If you rotate the sloped channel of the flag in the "lateral" direction, it can be referred to as a rectangular pattern. The rectangle represents the "side price" which should be between the parallel support and the resistance zones. Like all continuation patterns, the formation of a rectangle implies a break in the current trend, causing the price to show lateral consolidation and eventually move further in the original direction.

  • Although the rectangle looks the same in both cases, if it forms on the back of an existing uptrend, it signals that the price will continue to rise.
  • Although this suggests that if the price emerges after the initial bearish trend, it will continue its bearish trajectory .
Chart descriptions are generated automatically
Source: pinterest.com

Examples of advanced trading patterns (bullish flags) in the forex market

The key point in illustrating real-world examples is that in real-world market conditions, models aren't always clean and perfect. However, you can still work if the basic requirements are met.

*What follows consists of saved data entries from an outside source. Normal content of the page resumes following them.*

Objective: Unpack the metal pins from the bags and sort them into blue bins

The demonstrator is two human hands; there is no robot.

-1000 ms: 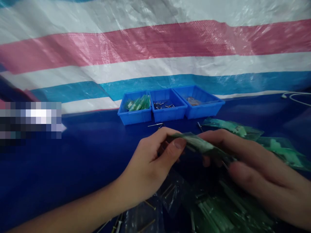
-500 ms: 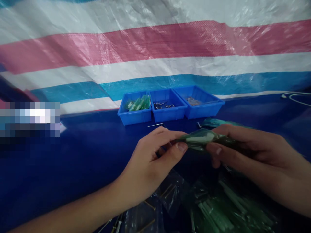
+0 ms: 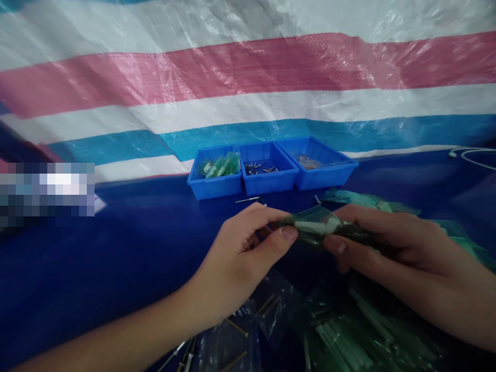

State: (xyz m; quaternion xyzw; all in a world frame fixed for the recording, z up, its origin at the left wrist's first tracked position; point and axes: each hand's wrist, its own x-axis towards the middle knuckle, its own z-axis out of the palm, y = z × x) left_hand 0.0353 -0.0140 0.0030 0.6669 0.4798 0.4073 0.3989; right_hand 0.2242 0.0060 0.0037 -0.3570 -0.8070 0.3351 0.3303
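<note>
A small green plastic bag [image 3: 314,225] with something pale inside is stretched between my two hands. My left hand [image 3: 248,253] pinches its left end between thumb and fingers. The right end is in the grip of my right hand [image 3: 395,253], whose thumb lies on the near side. Below the hands lie clear bags [image 3: 232,341] with brass-coloured screws, and a heap of green bags [image 3: 344,336] holding pale pieces. More green bags [image 3: 364,199] lie behind my right hand.
Three blue bins stand by the striped sheet: the left bin [image 3: 217,187] with green bags, the middle bin [image 3: 271,182] with screws, the right bin [image 3: 327,175] with clear bags. Loose screws [image 3: 248,199] lie before them. A white cable [image 3: 470,150] is at far right.
My right hand has shifted slightly left and down, nearer my left hand. The held bag has tilted a little, and more of the green bags behind my right hand shows.
</note>
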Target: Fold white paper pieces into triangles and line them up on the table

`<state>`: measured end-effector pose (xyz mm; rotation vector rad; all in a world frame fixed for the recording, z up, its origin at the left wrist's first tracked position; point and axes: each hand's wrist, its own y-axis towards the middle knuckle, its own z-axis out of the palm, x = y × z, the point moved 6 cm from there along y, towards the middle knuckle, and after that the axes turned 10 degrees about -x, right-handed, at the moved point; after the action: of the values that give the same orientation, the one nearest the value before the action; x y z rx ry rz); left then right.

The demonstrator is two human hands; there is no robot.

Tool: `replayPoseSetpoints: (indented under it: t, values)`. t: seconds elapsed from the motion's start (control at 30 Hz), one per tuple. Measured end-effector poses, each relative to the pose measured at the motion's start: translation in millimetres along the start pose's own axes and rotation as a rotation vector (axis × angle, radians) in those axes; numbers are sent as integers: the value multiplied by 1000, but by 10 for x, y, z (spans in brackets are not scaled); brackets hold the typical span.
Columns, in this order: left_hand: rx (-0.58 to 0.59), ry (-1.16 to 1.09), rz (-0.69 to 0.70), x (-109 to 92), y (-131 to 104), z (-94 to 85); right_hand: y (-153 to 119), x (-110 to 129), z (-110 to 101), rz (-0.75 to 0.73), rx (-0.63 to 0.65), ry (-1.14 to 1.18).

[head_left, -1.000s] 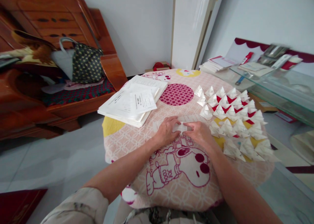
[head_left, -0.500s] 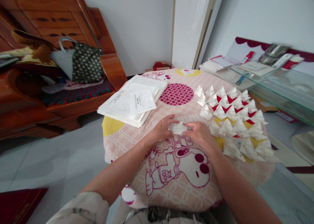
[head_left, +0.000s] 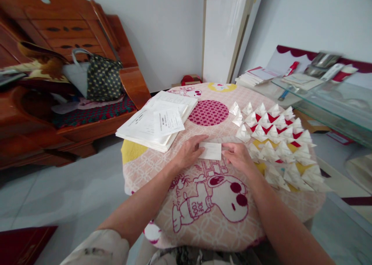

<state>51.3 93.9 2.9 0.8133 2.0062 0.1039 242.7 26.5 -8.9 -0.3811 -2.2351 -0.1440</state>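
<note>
A small folded piece of white paper (head_left: pixel 211 151) lies on the patterned tablecloth (head_left: pixel 203 226) between my hands. My left hand (head_left: pixel 190 152) grips its left end, thumb on top and fingers along the far side. My right hand (head_left: pixel 236 155) is just beside the right edge, with thumb and index finger apart; whether a fingertip touches the paper is hard to make out. To the right stand several rows of pointed folded paper pieces (head_left: pixel 269 152). A stack of printed white sheets (head_left: pixel 145 121) is to the left, with smaller slips on top.
A glass shelf (head_left: pixel 328 98) juts out at the right, close to the folded pieces. Beyond the table are a wooden bench (head_left: pixel 69 24) with a dotted bag (head_left: pixel 104 79) and a tall white cabinet-like unit (head_left: pixel 223 40). A dark red object (head_left: pixel 26 243) lies on the floor at lower left.
My right thumb and fingers have drawn off the paper's right end, leaving more of it uncovered. My left hand stays at the left end. The view has shifted slightly.
</note>
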Motion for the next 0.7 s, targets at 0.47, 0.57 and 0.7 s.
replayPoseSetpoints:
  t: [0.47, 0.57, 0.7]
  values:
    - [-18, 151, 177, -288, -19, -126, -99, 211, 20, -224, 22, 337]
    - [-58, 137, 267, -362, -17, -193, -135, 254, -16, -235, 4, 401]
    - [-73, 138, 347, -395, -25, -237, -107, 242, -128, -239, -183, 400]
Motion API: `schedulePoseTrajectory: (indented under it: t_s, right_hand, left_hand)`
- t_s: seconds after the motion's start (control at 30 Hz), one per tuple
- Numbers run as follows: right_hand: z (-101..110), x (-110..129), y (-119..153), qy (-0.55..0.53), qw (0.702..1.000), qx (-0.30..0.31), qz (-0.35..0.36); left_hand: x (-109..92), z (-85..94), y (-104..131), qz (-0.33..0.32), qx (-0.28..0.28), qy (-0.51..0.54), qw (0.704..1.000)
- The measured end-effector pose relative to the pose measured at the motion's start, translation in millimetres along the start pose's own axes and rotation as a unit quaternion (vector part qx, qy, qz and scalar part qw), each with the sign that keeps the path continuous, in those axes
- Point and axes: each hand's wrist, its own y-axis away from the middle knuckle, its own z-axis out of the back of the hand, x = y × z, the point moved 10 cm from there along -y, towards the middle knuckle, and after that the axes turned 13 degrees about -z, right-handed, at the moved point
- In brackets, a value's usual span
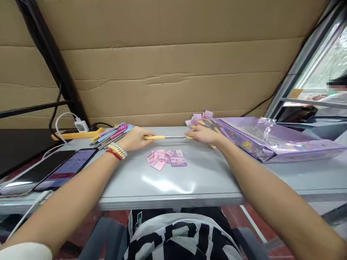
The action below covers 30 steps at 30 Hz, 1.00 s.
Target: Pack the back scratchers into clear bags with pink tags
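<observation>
A thin metal rod with a yellow handle is stretched level across the table between my two hands. My left hand is closed around the yellow handle end. The other end, with a bit of yellow showing, is pinched in my right hand. Just below the rod, several small pink and purple printed cards lie loosely overlapped on the table. Beside my left wrist rests a bunch of similar rods with pink, blue, purple and yellow parts. More yellow pieces lie behind my right hand, partly hidden.
A purple printed box with clear plastic stands at the right, more pink cards beside it. Two phones and a white charger with cable are at the left. Cardboard walls the back. Another person is far right.
</observation>
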Motion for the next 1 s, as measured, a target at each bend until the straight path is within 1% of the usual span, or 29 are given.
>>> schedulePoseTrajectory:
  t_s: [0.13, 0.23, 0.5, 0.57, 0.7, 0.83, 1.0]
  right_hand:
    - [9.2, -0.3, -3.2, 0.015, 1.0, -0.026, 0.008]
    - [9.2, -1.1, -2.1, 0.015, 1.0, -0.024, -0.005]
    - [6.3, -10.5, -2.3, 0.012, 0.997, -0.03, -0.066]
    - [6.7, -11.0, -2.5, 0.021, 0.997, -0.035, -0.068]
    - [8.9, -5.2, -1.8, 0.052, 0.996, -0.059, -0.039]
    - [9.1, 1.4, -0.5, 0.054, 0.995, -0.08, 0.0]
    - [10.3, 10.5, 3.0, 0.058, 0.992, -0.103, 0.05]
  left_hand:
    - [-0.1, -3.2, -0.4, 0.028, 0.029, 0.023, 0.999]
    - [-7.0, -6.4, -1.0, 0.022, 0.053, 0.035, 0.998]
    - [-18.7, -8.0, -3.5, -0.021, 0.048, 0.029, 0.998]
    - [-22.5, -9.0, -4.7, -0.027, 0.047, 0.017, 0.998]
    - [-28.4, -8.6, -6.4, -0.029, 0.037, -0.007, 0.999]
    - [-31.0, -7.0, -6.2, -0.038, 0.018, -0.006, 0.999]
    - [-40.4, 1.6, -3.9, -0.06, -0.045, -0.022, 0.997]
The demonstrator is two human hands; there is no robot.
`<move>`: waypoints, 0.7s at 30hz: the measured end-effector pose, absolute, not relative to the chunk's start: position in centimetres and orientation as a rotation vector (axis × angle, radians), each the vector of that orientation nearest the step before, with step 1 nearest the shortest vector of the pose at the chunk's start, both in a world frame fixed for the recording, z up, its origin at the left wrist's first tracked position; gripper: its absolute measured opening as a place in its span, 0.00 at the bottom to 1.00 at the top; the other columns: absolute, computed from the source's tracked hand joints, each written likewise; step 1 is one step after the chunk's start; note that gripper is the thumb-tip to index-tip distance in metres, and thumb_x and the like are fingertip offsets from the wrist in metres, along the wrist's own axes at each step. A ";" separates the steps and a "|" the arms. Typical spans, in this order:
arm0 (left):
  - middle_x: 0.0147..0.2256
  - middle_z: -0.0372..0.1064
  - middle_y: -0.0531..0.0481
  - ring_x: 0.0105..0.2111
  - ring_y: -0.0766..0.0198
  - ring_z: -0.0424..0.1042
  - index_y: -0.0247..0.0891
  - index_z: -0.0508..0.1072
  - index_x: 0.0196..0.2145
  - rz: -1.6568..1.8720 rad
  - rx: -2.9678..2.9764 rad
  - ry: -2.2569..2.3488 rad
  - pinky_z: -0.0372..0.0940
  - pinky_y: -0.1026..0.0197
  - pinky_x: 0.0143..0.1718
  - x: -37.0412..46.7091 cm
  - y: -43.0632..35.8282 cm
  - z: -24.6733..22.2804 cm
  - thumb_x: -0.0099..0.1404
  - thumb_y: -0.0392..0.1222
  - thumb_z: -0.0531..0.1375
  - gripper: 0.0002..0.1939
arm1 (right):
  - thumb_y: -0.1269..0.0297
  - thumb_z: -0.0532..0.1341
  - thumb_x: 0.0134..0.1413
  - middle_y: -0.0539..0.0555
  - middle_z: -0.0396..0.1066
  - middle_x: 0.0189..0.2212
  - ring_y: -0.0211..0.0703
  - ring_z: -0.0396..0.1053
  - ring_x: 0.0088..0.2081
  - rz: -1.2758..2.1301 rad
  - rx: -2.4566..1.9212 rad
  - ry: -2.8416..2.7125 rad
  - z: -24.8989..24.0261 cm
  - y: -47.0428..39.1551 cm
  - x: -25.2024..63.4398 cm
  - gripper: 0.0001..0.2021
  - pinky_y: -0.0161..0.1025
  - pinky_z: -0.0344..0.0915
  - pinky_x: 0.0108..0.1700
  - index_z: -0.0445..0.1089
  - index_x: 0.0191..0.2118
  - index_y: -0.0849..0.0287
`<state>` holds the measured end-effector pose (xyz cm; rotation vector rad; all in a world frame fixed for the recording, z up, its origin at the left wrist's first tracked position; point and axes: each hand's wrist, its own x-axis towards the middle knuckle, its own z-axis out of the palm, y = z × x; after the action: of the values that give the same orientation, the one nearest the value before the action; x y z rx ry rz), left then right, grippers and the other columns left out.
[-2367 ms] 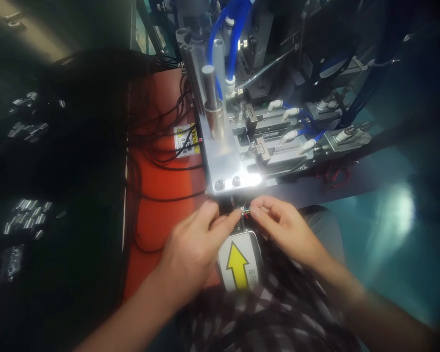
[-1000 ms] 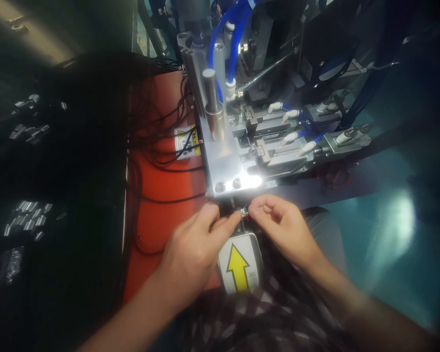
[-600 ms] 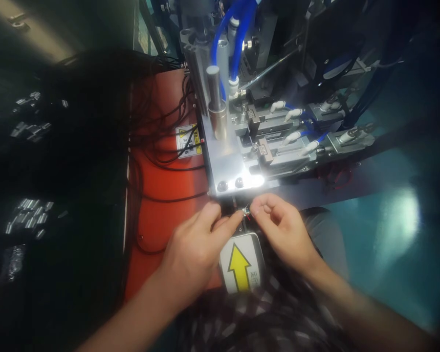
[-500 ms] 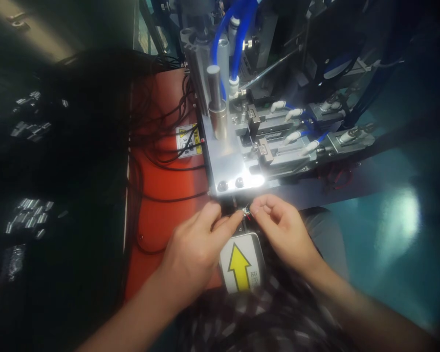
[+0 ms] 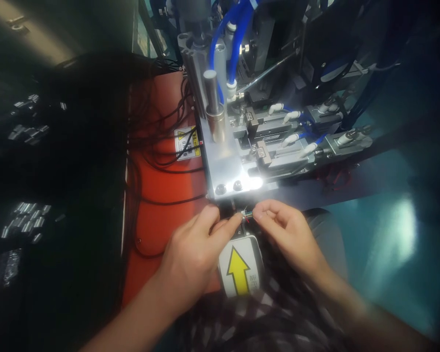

Take a look at the 30 minute XAU / USD chart below where a bullish flag pattern recently formed between 7-9 November 2022. As you can see, the price has risen a lot and then consolidated for 2 o Three days. forming a downward sloping flag line. Here are two perfect buying opportunities. Some traders may have opened positions on the "bounce support" to capture a good entry point. While conservative traders can place buy orders on a successful break of the flag resistance .

Source: trade show

Warning: No trading setup has a 100% win rate. While some continuation patterns look perfect, they may not result in a continuation of the trend.